A few days ago I was reading a lengthy comment in a Christian blog by a reader who could not believe that a supposed God of love should expect people to love Him and honor Him when He didn’t fix every difficult situation in their lives, and prevent every unpleasant or tragic situation. Of course, it wasn’t expressed quite that way but that was the essence of it.
Beginning from a perspective of querulous discontent with the Almighty and developing a list of complaints can produce considerable heat but not much light.
It’s a fact that revelation is the manner in which we may become acquainted with what God is like. God is a self-revealing God. The hungry and wounded soul is invited to draw in and will find provision if they lay down their offended human reasoning as they approach.
In the preface of A. W. Tozer’s classic The Knowledge of the Holy, he writes:
The low view of God entertained almost universally among Christians is the cause of a hundred lesser evils everywhere among us. A whole new philosophy of the Christian life has resulted from this one basic error in our religious thinking.
With our loss of the sense of majesty has come the further loss of religious awe and consciousness of the divine Presence. We have lost our spirit of worship and our ability to withdraw inwardly to meet God in adoring silence….
This loss of the concept of majesty has come just when the the forces of religion are making dramatic gains [the book was published in 1961] …. (B)ut the alarming thing is that our gains are mostly external and our losses wholly internal; and since it is the quality of our religion that is affected by internal conditions, it may be that our supposed gains are but losses spread over a wider field.
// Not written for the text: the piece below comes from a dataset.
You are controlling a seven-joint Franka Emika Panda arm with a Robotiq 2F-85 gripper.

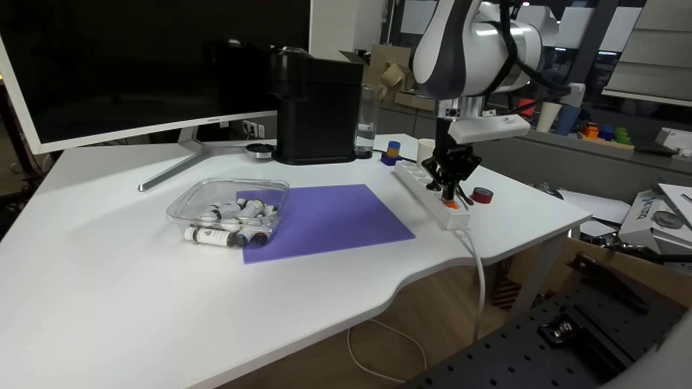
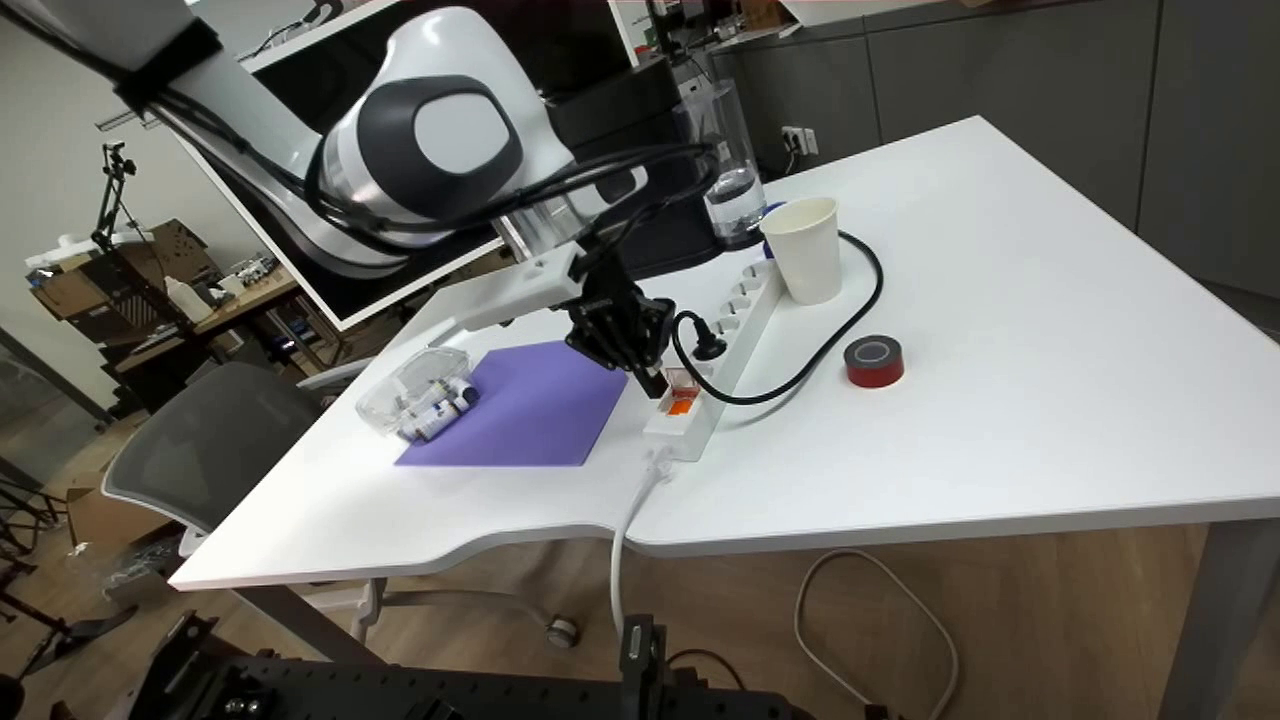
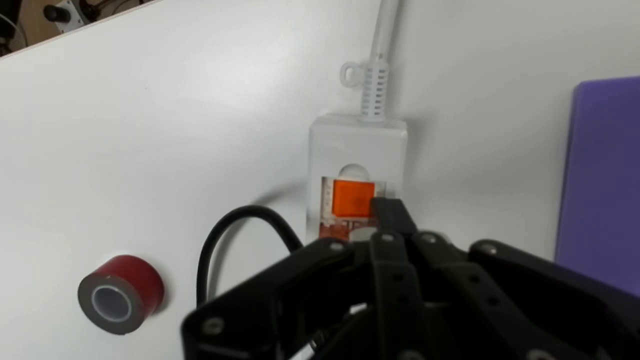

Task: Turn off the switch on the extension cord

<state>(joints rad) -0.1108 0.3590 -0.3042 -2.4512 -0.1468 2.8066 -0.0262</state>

I’m grateful for the ever-present invitation:
Ho! Everyone who thirsts! Come to the waters; and you who have no money, come! Buy andeat. Yes, come! Buy wine and milk without money and without price….Listen diligently to Me and me and eat what is good, and let your soul delight itself in abundance. Incline your ear and come to Me. Hear, and your soul shall live.
Isaiah 55:1-3
Amen.
So good. Thank you!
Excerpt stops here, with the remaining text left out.